El-Ghareeb Waleed Rizk, Elhelaly Abdelazim Elsayed, Abdallah Karima Mohamed Eissa, El-Sherbiny Heba Mohamed M, Darwish Wageh Sobhy
Department of Public Health College of Veterinary Medicine King Faisal University Al-Ahsa Saudi Arabia.
Department of Frontier Science for Imaging School of Medicine Gifu University Gifu Japan.
Food Sci Nutr. 2021 Apr 6;9(6):3123-3129. doi: 10.1002/fsn3.2271. eCollection 2021 Jun.

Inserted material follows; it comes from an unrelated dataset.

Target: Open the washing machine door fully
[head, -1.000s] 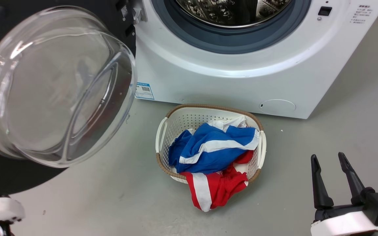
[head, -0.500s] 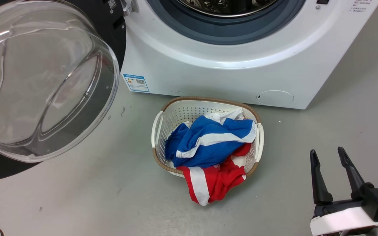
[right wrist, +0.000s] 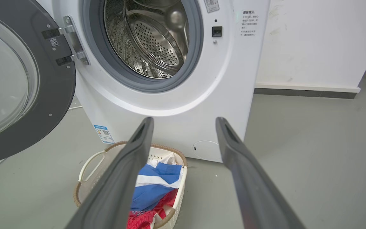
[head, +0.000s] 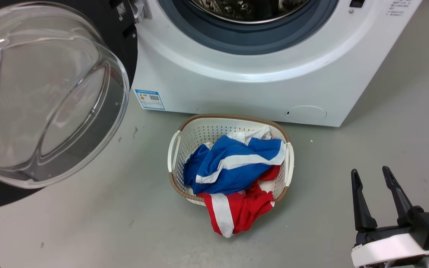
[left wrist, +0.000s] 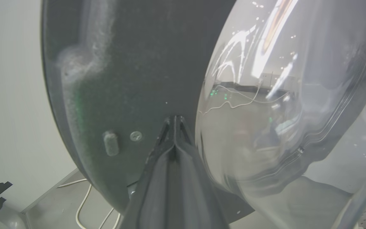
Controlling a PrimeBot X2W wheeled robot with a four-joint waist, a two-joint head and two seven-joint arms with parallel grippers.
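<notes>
1. Washing machine door (head: 47,96), a large round black-rimmed disc with a clear bulging glass bowl: it is hanging swung out from the metal hinge (right wrist: 71,41) on the robot's left of the drum opening, well clear of it, with its inner face and bowl turned outward.
2. Washing machine (head: 244,85), a white boxy front-loader: it is standing on the grey floor (head: 125,223), showing its perforated steel drum (right wrist: 151,41) inside a grey rubber seal (head: 251,41). A small blue label (head: 149,99) and a round cap (head: 305,112) are sitting low on its front.
3. Left tool (left wrist: 174,119), two long dark fingers: the fingers are pressing together with nothing between them, tips pointing at the door's dark inner rim just beside the glass bowl. Whether they are touching it cannot be told.
4. Right tool (head: 370,171), two long dark fingers: it is hovering low at the robot's right, fingers spread wide and empty, well apart from the door and the machine.
5. White perforated plastic laundry basket (head: 199,136) with a brown woven rim: it is sitting on the floor just in front of the machine.
6. Blue-and-white garment (head: 229,163): it is lying crumpled in the basket.
7. Red-and-white garment (head: 240,210): it is spilling over the basket's near rim onto the floor.
</notes>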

Biogenic amines (BAs) are toxicants that are produced during the proteolytic activities of some microorganisms, or naturally during the metabolism of their precursor amino acids. The objective of this study was to estimate the formed BAs in six types of fish retailed in Egypt including tilapia, mullet, mackerel, sardine, herring, and tuna. In addition, total mesophilic (TMC) and total psychrophilic (TPsC) bacterial counts were investigated. Furthermore, the estimated daily intakes (EDI) of BAs via the ingestion of various types of fish in Egypt were calculated, and their potential health risks were discussed. The achieved results indicated the formation of histamine (HIS), tyramine (TYR), cadaverine (CAD), putrescine, spermine, and spermidine at different concentrations. Tilapia had the lowest concentration levels for the different BAs. In contrast, mackerel and tuna had the highest concentrations of BAs. Total biogenic amines (TBAs) showed significant positive correlations with TMC in the examined fish species. The recorded EDI values of the different BAs in the current study would not have adverse effects, except for mackerel and tuna. Excessive consumption of fish contaminated with BA might have serious health hazards such as symptoms of histamine poisoning, including rashes, flushing, palpitations, and asthma. Therefore, the adoption of strict hygienic measures during the processing, storage, and distribution of fish is highly recommended to reduce the formation of BAs in fish.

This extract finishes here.